New Year’s Resolutions with LastPass: #4 Root Out Insecure Account Data, Store Miscellany in Secure Notes

LastPass allows you to condense all of your login data to one secure yet accessible account. This removes the need for you to rely on documents with lists of passwords, browser password managers, or worst of all, those sticky notes taped to the bottom of your keyboard or posted around your office and home.

Take a few minutes to track down any remaining password files that have not been imported to LastPass. If you still need the login or data, add it to LastPass before deleting or shredding the file.

Places to look for passwords include:

  • In your browser password manager, typically located under the browser’s Tools menu.
  • In Excel files on your personal and work computers.
  • Notebooks, planners, and amongst your general paperwork.
  • Scraps of paper pinned to message boards, or taped to the computer, keyboard, or mouse pad.
  • Emails sent to you by the sites you use. A number of sites still email plain-text versions of your password and other account information. Once you’ve confirmed the site is stored in LastPass and the password is a generated one, delete the email.
  • Notes made to Outlook “Contacts”.
  • In text messages, logs of chat conversations, and other digital correspondence.
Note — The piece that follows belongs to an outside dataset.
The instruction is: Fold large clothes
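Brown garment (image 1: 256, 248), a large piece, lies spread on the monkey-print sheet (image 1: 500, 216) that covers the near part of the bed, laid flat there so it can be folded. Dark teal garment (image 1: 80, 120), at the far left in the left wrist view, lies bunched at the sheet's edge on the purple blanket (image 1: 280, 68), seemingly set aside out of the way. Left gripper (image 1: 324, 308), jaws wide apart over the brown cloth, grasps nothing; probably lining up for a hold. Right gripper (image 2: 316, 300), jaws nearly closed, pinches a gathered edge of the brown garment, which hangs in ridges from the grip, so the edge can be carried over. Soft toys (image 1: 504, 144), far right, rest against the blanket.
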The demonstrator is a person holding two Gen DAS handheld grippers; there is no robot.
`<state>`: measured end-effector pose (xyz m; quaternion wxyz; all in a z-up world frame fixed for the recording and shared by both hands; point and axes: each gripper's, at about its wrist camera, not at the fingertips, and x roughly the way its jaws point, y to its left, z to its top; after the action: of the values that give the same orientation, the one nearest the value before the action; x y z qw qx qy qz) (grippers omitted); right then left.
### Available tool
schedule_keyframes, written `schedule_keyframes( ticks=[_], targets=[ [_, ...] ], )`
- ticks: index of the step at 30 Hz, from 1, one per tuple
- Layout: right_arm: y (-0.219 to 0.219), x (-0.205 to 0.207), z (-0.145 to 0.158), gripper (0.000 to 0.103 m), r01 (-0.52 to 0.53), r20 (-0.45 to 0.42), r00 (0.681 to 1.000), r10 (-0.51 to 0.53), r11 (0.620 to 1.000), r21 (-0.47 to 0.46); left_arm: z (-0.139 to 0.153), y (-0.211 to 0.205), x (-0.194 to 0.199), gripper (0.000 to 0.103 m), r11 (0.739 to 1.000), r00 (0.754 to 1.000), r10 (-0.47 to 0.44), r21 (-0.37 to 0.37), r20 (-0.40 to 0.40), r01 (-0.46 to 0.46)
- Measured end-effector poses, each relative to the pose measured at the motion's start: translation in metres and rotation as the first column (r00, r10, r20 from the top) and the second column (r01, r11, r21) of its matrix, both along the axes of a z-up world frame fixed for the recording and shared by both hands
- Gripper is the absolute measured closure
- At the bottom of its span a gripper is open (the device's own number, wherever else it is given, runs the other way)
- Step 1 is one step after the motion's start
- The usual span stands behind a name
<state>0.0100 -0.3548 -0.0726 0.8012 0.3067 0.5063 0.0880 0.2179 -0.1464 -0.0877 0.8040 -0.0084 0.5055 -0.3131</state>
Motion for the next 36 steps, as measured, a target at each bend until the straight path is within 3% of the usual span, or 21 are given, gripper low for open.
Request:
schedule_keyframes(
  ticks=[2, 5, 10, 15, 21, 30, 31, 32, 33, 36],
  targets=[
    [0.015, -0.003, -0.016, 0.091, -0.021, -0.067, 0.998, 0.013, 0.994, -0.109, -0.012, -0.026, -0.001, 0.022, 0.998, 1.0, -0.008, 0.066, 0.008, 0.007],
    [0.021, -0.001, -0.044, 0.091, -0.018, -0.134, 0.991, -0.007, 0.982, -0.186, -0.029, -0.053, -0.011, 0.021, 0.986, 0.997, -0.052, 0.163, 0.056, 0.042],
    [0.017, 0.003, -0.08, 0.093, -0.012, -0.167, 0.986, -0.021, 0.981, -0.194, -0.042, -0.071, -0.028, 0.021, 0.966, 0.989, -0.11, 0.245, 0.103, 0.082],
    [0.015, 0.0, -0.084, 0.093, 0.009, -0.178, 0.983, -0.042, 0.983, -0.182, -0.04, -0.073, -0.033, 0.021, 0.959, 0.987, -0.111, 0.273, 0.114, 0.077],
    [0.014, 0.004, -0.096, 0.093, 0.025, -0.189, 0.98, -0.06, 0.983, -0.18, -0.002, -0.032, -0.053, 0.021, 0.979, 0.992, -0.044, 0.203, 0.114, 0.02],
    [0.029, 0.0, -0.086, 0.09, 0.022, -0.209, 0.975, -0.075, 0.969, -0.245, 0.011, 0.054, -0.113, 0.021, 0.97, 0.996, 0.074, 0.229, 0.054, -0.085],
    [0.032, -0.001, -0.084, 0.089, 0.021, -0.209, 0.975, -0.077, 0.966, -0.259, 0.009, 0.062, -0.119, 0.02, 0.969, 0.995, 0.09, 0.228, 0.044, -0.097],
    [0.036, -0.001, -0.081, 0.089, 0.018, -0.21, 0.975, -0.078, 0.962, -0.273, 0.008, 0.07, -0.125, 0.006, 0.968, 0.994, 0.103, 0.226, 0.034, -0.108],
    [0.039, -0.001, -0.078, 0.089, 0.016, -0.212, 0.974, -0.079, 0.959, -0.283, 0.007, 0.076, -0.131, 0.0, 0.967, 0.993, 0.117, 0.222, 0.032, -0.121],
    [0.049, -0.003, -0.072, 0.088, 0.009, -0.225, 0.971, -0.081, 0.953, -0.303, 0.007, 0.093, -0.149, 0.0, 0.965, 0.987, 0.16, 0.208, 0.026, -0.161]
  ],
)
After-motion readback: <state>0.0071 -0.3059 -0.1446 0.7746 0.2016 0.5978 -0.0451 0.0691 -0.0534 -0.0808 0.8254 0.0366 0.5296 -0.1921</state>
Consider the Share feature if you need to send login information to family, friends, or coworkers.

Consider adding other scattered personal data to LastPass as a “backup file” to help with future emergency situations. If you’re carrying it in your wallet or could potentially need the information while traveling, a LastPass Secure Note makes a good storage option.

Types of data to “backup” to LastPass may include:

  • Credit cards, including customer service telephone numbers and account information linked to the card. If lost or stolen, you can pull up the secure note, and quickly cancel the card.
  • Passports, with contact and address information for the nearest US Embassy, and other data needed to replace a lost or stolen passport.
  • Frequent flier IDs and hotel loyalty cards.
  • Health insurance IDs and other medical record information to help make filling out forms at the doctor’s, dentist’s, and other offices a breeze.
  • Metro passes and associated account information.
  • Gift cards or coupon codes for online accounts.
  • Pins, lock numbers, and other access codes, for both digital and real-world locks.

We hope our tips help reduce some of the e-clutter that accumulates from your online accounts, as well as increase your security by reducing the risk that someone happens across login information left lying around. With the go-anywhere accessibility of LastPass, you’ll also ensure you have records of your accounts and personal data when you need it most.


The LastPass Team


  • Anonymous says:

    Add storage place pins and passwords to the list. Ive started adding equipment serial numbers, magazine subscription info, and replacement part numbers, too. They don’t all need to be secure, but it’s handy to keep in LastPass.

    I wish you guys could generate bar code images so I could store affinity cards here.

  • Anonymous says:

    Are the secure notes available offline?

  • Anonymous says:

    Hopefully you noticed that it explicitly said “may include” and can wrap your mind around the concept of an example.

  • Dan Q says:

    Nice ideas, but as a British citizen, I don’t really see the point in carrying contact and address information for the nearest US Embassy! Perhaps the author of this blog post forgot that LastPass isn’t just used in the USA!

    • Amber says:

      Thanks for the feedback, Dan! With that in mind, we’re open to suggestions for other templates that may be helpful for a wider range of users.